Before Taking Suboxone
Before you begin a treatment plan with Suboxone it is important that you should understand. Suboxone should not be taken if it was not prescribed to you directly by a physician. It should also not be taken if you are allergic to naloxone, buprenorphine or anything else contained in the medication.
It is important to fully disclose your medical history with your physician including any head injury you might have sustained, liver issues, kidney issues, lung issues, breathing problems, gallbladder difficulty, if you have Addison's disease or other similar adrenal gland issues, hypothyroidism, urination difficulty, mental disabilities or suffer from hallucinations, have an enlarged prostate, a curved spine or are an alcoholic. These medical conditions could have a bearing on the dosage that you are receiving from the physician.

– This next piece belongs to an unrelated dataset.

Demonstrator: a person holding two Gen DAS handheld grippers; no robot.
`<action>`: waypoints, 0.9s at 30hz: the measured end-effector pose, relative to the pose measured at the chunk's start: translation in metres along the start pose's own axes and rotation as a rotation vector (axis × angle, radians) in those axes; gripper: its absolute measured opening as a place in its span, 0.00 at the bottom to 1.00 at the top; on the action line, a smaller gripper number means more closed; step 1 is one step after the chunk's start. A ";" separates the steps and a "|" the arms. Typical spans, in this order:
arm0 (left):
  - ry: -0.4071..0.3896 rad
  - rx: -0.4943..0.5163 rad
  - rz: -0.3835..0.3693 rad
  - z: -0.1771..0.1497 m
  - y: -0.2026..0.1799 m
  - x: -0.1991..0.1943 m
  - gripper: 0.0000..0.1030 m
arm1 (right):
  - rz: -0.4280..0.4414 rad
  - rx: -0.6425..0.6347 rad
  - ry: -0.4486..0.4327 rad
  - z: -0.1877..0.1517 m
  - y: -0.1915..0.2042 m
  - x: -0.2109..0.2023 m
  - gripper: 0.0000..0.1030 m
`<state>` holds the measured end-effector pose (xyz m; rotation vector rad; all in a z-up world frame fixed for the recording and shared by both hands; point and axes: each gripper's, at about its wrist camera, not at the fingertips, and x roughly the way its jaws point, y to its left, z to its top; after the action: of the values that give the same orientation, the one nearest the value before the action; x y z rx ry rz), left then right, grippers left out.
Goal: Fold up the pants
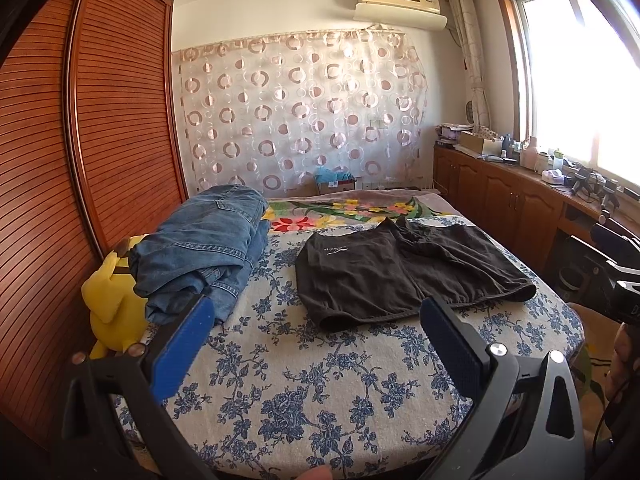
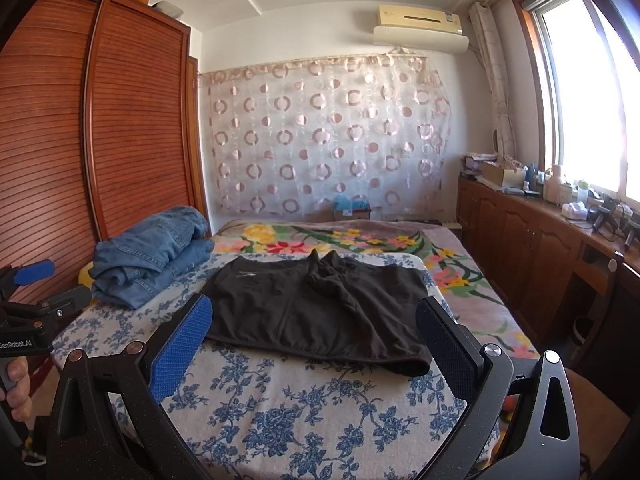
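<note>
both claws hang above the near end of the bed, fingers spread wide with nothing between them. the left gripper (image 1: 316, 320) points at the black shorts (image 1: 408, 270), which lie flat on the blue-flowered sheet (image 1: 304, 396) just ahead of its fingertips and a little to the right. the right gripper (image 2: 314, 318) faces the same shorts (image 2: 316, 308) straight ahead. a stack of folded jeans (image 1: 204, 252) sits ahead-left of the left claw, touching a yellow plush toy (image 1: 112, 304) beside the wooden wardrobe (image 1: 80, 140).
</note>
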<state>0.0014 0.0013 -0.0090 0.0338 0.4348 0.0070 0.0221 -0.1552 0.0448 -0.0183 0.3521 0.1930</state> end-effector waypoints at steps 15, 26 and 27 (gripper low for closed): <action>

The affects of Suboxone on pregnancy is undetermined and therefore it is ranked as a pregnancy category C by the FDA. The use of the medication could be harmful to a fetus. Suboxone could also be harmful to nursing babies.
Preparing for Suboxone Use
For individuals who are addicted to opioids Suboxone could be the only way to safely get off from the drug they are addicted to. Understanding the facts about Suboxone is important to making the decision of whether it is right for your situation or not. Talking to a physician about your addiction and reviewing all of your options is important before you get started.
Make sure to be truthful to the physician regarding what you are taking including any prescription medications or supplements. It is important that they have this information to work with before helping you choose a path or prescribing Suboxone to you. You may find that your physician believes you would benefit from a detox program prior to ongoing use of Suboxone.